Les possibilités d’une pandémie
Dans le scénario de base, le taux basique de reproduction a été estimé à 2,68 (ICr 95 % 2,47-2,86) et le nombre "réel" d’individus infectés à Wuhan au 25 janvier 2020 à 75 815 (ICr 95 % 37 304–130 330). Le temps de doublement de l’épidémie, pour sa part, a été calculé à 6,4 jours (ICr 5,8–7,1). Dans ce scénario, le nombre de cas importés à partir de Wuhan dans les cités de Chongqing, Pékin, Shanghai, Guangzhou (Canton) et Shenzhen serait respectivement de 461 (ICr 227–805), 113 (57–193), 98 (49–168), 111 (56–191) et 80 (40–139). Dans l’hypothèse où la transmissibilité de 2019-nCoV est similaire dans toutes ces cités et stable dans le temps, il se pourrait bien que l’épidémie se propage de manière exponentielle dans tous ses points de chute avec un délai de 1 à 2 semaines par rapport à l’épidémie qui sévit à Wuhan.L’accès à d’autres métropoles du monde est concevable dès lors que les liaisons aériennes (ou autres) sont étroites et c’est ce qui pousse d’ailleurs certains pays à fermer leurs frontières et à contrôler voyages ou voyageurs, pour éviter l’apparition d’autres épicentres indépendants prêts à prendre le relais et à alimenter une pandémie. Les cas asymptomatiques mais contagieux pourraient contribuer à ce scénario qui ne peut être exclu à l’heure actuelle quand bien même la Chine serait totalement coupée du monde (une perspective qui relève plus de la théorie que du domaine du possible).
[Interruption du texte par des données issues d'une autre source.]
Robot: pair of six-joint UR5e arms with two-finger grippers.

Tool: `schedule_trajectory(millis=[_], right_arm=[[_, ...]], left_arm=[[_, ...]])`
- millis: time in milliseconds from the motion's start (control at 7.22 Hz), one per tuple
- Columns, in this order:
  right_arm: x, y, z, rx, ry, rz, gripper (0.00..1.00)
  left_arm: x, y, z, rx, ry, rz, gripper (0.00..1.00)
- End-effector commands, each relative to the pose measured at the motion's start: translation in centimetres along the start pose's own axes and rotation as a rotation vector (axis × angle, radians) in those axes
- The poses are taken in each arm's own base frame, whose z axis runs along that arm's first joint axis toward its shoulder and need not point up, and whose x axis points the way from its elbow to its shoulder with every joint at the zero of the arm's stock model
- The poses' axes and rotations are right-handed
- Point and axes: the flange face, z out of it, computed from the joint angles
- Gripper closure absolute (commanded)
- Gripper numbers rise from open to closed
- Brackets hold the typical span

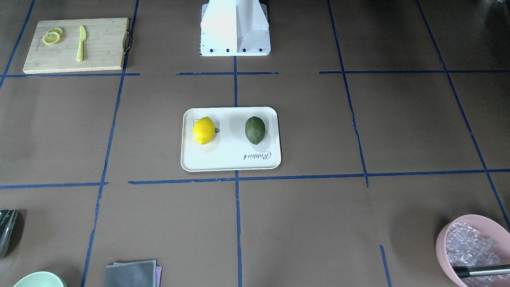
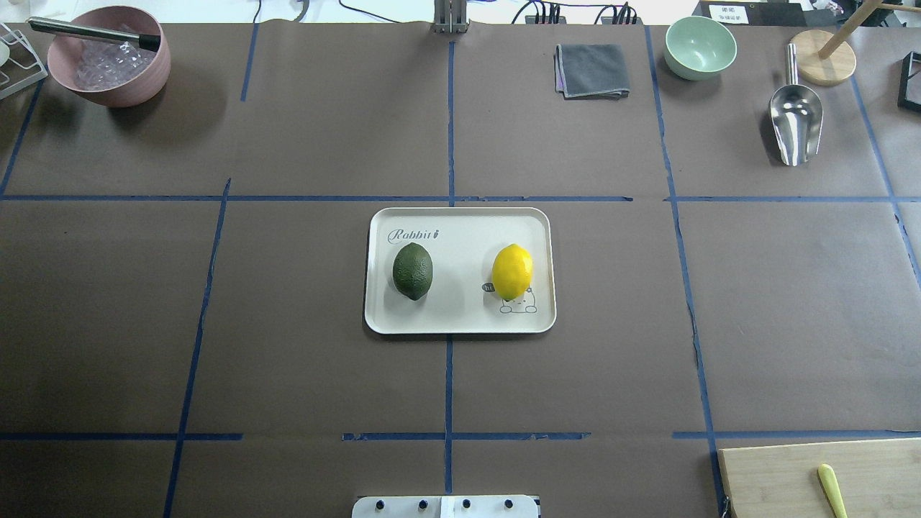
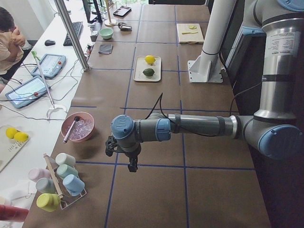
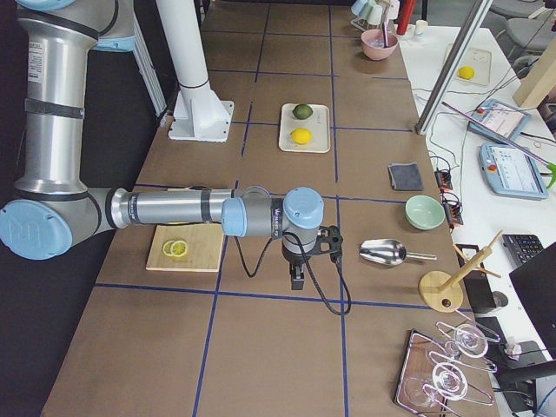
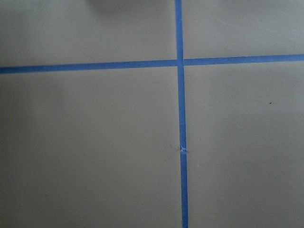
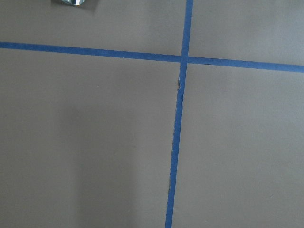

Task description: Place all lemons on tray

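Observation:
The cream-white tray (image 2: 460, 320) lies at the table's middle. On it rest the bright yellow lemon (image 2: 512, 270) and the dark green lemon (image 2: 412, 270), apart from each other. They also show in the front-facing view, the yellow lemon (image 1: 203, 130) and the green lemon (image 1: 255, 130). My left gripper (image 3: 124, 159) hangs over bare table near the pink bowl, far from the tray. My right gripper (image 4: 296, 276) hangs over the table near the cutting board. I cannot tell whether either is open or shut. Both wrist views show only table and blue tape.
A bamboo cutting board (image 1: 103, 48) holds lemon slices (image 1: 51, 38) and a yellow knife (image 1: 81, 43). A pink bowl (image 2: 108, 83), grey cloth (image 2: 591, 70), green bowl (image 2: 700, 47) and metal scoop (image 2: 795, 122) stand along the far edge. The robot base (image 1: 235, 28) is behind the tray.

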Motion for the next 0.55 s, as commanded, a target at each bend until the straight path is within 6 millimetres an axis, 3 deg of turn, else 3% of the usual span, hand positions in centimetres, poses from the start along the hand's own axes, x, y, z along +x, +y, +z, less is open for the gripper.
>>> schedule_trajectory(millis=[0, 416], right_arm=[[0.0, -0.2, 0.0, 0.0, -0.001, 0.001, 0.0], [0.1, 0.0, 0.1, -0.004, -0.001, 0.004, 0.0]], left_arm=[[0.0, 0.9, 0.0, 0.003, -0.005, -0.033, 0.0], [0.4, 4.3, -0.1, -0.001, -0.005, 0.046, 0.0]])
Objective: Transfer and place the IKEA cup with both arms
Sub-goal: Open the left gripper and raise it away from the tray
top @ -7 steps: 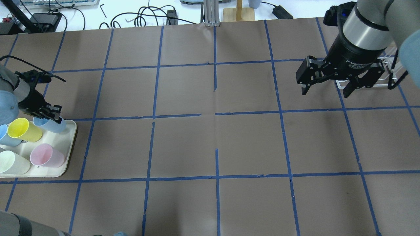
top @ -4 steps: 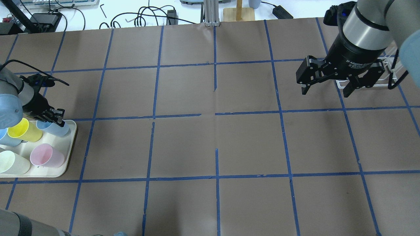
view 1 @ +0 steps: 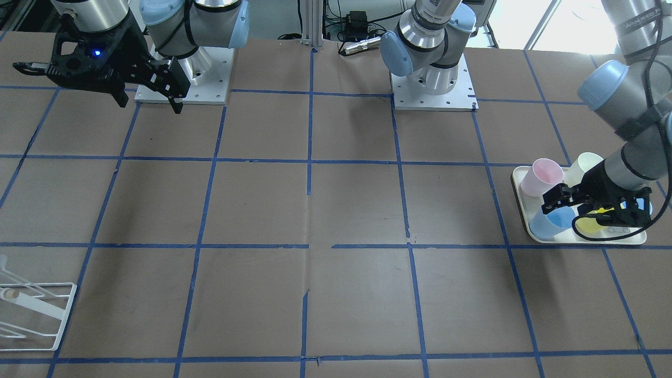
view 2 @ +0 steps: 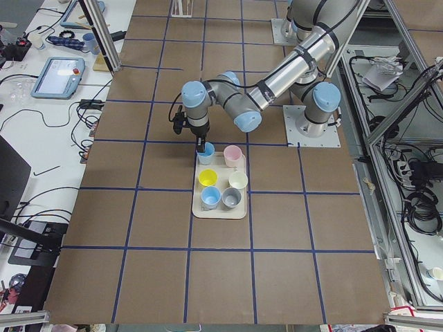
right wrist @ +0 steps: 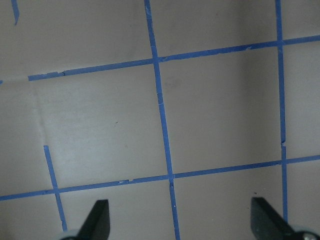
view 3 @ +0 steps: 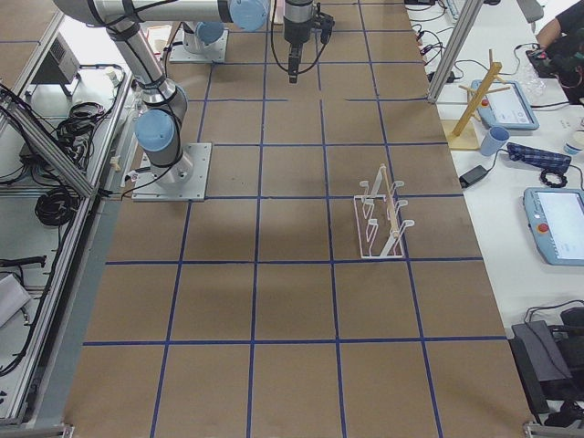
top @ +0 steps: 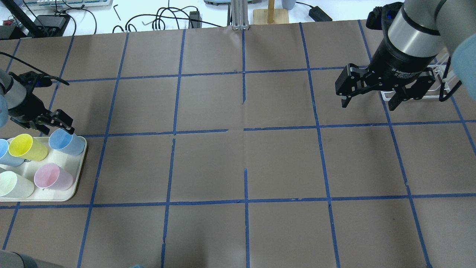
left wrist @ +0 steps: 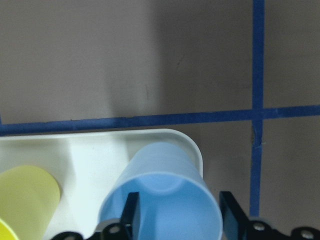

Éviter d’alimenter la psychose
Les mesures préventives sanitaires drastiques tant en Chine qu’ailleurs seront-elles une barrière suffisante à la propagation du virus ? La fermeture généralisée des frontières sensibles est-elle à l’ordre du jour ? Quand l’épidémie atteindra-t-elle son pic ? Des mutations du 2019-nCoV ne risquent-elles pas de modifier le profil épidémiologique de l’infection ? Autant de questions qui attendent des réponses rapides pour éviter que la psychose collective alimentée par nombre de fake news ne se propage plus vite que le coronarovirus, selon une dynamique qui n’est pas nouvelle si l’on se penche sur la longue histoire des épidémies qui ont frappé l’humanité par le passé. La psychose a des ailes et le virus pourrait lui courir après…La modélisation ici présentée a bien sûr ses limites compte tenu des paramètres multiples qui influent sur l’évolution de l’épidémie et toute prédiction s’avère de ce fait aléatoire avec une marge d’erreur d’autant plus conséquente que le phénomène est du domaine de « l’hypercomplexité ».